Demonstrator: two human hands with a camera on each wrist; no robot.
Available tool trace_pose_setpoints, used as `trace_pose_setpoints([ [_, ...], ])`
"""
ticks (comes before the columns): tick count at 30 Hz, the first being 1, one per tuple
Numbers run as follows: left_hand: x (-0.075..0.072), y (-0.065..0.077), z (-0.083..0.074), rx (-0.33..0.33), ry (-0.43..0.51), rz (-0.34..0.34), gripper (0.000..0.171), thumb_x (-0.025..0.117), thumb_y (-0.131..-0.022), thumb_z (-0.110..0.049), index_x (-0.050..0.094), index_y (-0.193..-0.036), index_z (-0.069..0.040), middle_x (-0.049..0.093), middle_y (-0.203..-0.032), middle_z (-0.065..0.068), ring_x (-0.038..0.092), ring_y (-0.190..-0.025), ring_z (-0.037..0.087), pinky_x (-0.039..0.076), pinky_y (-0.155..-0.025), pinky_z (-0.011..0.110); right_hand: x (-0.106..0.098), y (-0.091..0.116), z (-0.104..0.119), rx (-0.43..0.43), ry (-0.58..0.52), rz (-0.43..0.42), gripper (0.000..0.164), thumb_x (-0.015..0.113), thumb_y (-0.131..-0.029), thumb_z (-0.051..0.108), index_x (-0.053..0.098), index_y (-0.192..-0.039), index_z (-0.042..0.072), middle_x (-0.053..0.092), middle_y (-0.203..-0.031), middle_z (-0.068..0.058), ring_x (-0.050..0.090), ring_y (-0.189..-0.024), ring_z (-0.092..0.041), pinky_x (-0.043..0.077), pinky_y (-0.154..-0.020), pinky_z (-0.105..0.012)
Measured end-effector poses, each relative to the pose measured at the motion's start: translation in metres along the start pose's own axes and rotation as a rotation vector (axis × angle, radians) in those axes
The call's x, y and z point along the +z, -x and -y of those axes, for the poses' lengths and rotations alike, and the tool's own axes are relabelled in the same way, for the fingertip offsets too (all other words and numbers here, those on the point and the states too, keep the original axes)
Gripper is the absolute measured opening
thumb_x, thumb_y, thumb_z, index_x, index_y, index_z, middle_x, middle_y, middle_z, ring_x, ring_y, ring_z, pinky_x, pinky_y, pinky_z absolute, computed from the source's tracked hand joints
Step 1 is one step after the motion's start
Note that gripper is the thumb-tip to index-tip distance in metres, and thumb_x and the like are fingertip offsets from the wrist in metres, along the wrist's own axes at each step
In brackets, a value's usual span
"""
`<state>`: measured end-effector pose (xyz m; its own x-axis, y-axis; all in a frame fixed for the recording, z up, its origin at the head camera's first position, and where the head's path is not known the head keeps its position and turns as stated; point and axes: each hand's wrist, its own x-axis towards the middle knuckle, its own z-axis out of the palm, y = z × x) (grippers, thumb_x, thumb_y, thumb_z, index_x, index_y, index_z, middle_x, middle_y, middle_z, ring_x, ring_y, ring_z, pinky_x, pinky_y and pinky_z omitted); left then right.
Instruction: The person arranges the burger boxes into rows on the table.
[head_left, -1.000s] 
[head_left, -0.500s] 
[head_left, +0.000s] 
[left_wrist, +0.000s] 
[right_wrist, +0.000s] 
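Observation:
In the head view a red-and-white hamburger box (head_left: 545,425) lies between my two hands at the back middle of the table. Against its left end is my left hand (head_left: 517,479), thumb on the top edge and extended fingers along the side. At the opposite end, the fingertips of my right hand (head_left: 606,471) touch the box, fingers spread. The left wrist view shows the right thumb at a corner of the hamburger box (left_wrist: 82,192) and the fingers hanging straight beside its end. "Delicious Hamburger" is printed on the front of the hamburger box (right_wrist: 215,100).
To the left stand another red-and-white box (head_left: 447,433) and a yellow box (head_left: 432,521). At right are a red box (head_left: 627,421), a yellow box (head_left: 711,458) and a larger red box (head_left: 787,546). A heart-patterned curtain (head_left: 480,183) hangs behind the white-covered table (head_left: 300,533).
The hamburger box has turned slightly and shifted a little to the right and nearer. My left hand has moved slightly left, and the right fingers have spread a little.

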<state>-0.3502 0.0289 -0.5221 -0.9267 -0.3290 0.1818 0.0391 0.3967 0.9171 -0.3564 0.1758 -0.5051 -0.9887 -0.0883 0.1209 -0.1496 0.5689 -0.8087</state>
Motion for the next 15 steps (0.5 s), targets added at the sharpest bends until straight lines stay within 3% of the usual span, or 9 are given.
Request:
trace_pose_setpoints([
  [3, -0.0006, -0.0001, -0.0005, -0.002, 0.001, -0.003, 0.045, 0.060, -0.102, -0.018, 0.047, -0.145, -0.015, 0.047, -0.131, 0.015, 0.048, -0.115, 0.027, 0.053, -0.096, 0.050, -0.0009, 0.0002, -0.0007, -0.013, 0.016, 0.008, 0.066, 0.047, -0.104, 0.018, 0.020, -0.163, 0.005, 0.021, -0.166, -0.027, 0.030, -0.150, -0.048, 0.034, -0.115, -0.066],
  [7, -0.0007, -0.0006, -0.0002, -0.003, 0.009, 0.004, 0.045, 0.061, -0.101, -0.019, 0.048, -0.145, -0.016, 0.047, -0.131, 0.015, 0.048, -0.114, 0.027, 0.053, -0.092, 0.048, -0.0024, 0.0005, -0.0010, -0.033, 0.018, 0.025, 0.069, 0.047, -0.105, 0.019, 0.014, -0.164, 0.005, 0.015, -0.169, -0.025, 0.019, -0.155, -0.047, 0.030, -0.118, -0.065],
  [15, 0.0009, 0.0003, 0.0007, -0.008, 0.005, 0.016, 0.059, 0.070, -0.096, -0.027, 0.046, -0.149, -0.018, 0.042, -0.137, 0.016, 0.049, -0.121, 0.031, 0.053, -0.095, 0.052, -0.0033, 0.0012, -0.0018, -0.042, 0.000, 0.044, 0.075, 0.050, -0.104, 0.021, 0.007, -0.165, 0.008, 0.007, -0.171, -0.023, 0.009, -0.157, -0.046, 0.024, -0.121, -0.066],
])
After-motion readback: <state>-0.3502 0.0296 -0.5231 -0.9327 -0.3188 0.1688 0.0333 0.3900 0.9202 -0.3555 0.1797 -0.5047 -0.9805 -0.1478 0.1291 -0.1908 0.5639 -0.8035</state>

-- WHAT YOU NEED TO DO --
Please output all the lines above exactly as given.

-- ANSWER SECTION --
Demonstrator: two human hands with a camera on each wrist; no robot.
Available tool trace_pose_setpoints, used as `trace_pose_setpoints([ [_, ...], ])`
"""
ticks (comes before the columns): tick count at 30 Hz, the first being 1, one per tuple
Numbers run as follows: left_hand: x (-0.075..0.072), y (-0.065..0.077), z (-0.083..0.074), rx (-0.33..0.33), ry (-0.43..0.51), rz (-0.34..0.34), gripper (0.000..0.171), thumb_x (-0.025..0.117), thumb_y (-0.131..-0.022), thumb_z (-0.110..0.049), index_x (-0.050..0.094), index_y (-0.193..-0.036), index_z (-0.069..0.040), middle_x (-0.049..0.093), middle_y (-0.203..-0.032), middle_z (-0.065..0.068), ring_x (-0.038..0.092), ring_y (-0.190..-0.025), ring_z (-0.037..0.087), pinky_x (-0.039..0.076), pinky_y (-0.155..-0.025), pinky_z (-0.011..0.110); right_hand: x (-0.106..0.098), y (-0.091..0.116), z (-0.104..0.119), rx (-0.43..0.43), ry (-0.58..0.52), rz (-0.43..0.42), gripper (0.000..0.164), thumb_x (-0.015..0.113), thumb_y (-0.131..-0.029), thumb_z (-0.051..0.108), index_x (-0.053..0.098), index_y (-0.192..-0.039), index_z (-0.042..0.072), middle_x (-0.053..0.092), middle_y (-0.203..-0.031), middle_z (-0.068..0.058), ring_x (-0.050..0.090), ring_y (-0.189..-0.024), ring_z (-0.092..0.041), pinky_x (-0.043..0.077), pinky_y (-0.154..-0.020), pinky_z (-0.105..0.012)
Measured end-effector poses, each relative to the pose measured at the motion's start: translation in metres along the start pose's own axes and rotation as a rotation vector (axis × angle, radians) in those axes
The call's x, y and z point along the +z, -x and -y of those axes, for the poses' lengths and rotations alike, and the tool's own axes are relabelled in the same way, for the fingertip offsets too (all other words and numbers here, those on the point and the states too, keep the original axes)
Gripper is the absolute measured opening
thumb_x, thumb_y, thumb_z, index_x, index_y, index_z, middle_x, middle_y, middle_z, ring_x, ring_y, ring_z, pinky_x, pinky_y, pinky_z absolute, computed from the source's tracked hand joints
Step 1 is one step after the motion's start
Note that gripper is the thumb-tip to index-tip distance in metres, and thumb_x and the like are fingertip offsets from the wrist in metres, along the wrist's own axes at each step
In brackets, a value's usual span
"""
`<state>`: measured end-effector pose (xyz m; its own x-axis, y-axis; all in a frame fixed for the recording, z up, its origin at the head camera's first position, and where the head's path is not known the head keeps its position and turns as stated; point and axes: each hand's wrist, its own x-axis towards the middle knuckle, its own z-axis out of the palm, y = z × x) (grippers, thumb_x, thumb_y, thumb_z, index_x, index_y, index_z, middle_x, middle_y, middle_z, ring_x, ring_y, ring_z, pinky_x, pinky_y and pinky_z omitted); left then right.
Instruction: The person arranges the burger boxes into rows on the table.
[head_left, -1.000s] 
[head_left, -0.500s] 
[head_left, +0.000s] 
[left_wrist, +0.000s] 
[right_wrist, +0.000s] 
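Observation:
In the head view a red-and-white hamburger box (head_left: 545,425) lies between my two hands at the back middle of the table. Against its left end is my left hand (head_left: 517,479), thumb on the top edge and extended fingers along the side. At the opposite end, the fingertips of my right hand (head_left: 606,471) touch the box, fingers spread. The left wrist view shows the right thumb at a corner of the hamburger box (left_wrist: 82,192) and the fingers hanging straight beside its end. "Delicious Hamburger" is printed on the front of the hamburger box (right_wrist: 215,100).
To the left stand another red-and-white box (head_left: 447,433) and a yellow box (head_left: 432,521). At right are a red box (head_left: 627,421), a yellow box (head_left: 711,458) and a larger red box (head_left: 787,546). A heart-patterned curtain (head_left: 480,183) hangs behind the white-covered table (head_left: 300,533).
The hamburger box has turned slightly and shifted a little to the right and nearer. My left hand has moved slightly left, and the right fingers have spread a little.
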
<state>-0.3502 0.0289 -0.5221 -0.9267 -0.3290 0.1818 0.0391 0.3967 0.9171 -0.3564 0.1758 -0.5051 -0.9887 -0.0883 0.1209 -0.1496 0.5689 -0.8087</state>
Motion for the next 15 steps (0.5 s), targets added at the sharpest bends until straight lines stay within 3% of the usual span, or 9 are given.
Request:
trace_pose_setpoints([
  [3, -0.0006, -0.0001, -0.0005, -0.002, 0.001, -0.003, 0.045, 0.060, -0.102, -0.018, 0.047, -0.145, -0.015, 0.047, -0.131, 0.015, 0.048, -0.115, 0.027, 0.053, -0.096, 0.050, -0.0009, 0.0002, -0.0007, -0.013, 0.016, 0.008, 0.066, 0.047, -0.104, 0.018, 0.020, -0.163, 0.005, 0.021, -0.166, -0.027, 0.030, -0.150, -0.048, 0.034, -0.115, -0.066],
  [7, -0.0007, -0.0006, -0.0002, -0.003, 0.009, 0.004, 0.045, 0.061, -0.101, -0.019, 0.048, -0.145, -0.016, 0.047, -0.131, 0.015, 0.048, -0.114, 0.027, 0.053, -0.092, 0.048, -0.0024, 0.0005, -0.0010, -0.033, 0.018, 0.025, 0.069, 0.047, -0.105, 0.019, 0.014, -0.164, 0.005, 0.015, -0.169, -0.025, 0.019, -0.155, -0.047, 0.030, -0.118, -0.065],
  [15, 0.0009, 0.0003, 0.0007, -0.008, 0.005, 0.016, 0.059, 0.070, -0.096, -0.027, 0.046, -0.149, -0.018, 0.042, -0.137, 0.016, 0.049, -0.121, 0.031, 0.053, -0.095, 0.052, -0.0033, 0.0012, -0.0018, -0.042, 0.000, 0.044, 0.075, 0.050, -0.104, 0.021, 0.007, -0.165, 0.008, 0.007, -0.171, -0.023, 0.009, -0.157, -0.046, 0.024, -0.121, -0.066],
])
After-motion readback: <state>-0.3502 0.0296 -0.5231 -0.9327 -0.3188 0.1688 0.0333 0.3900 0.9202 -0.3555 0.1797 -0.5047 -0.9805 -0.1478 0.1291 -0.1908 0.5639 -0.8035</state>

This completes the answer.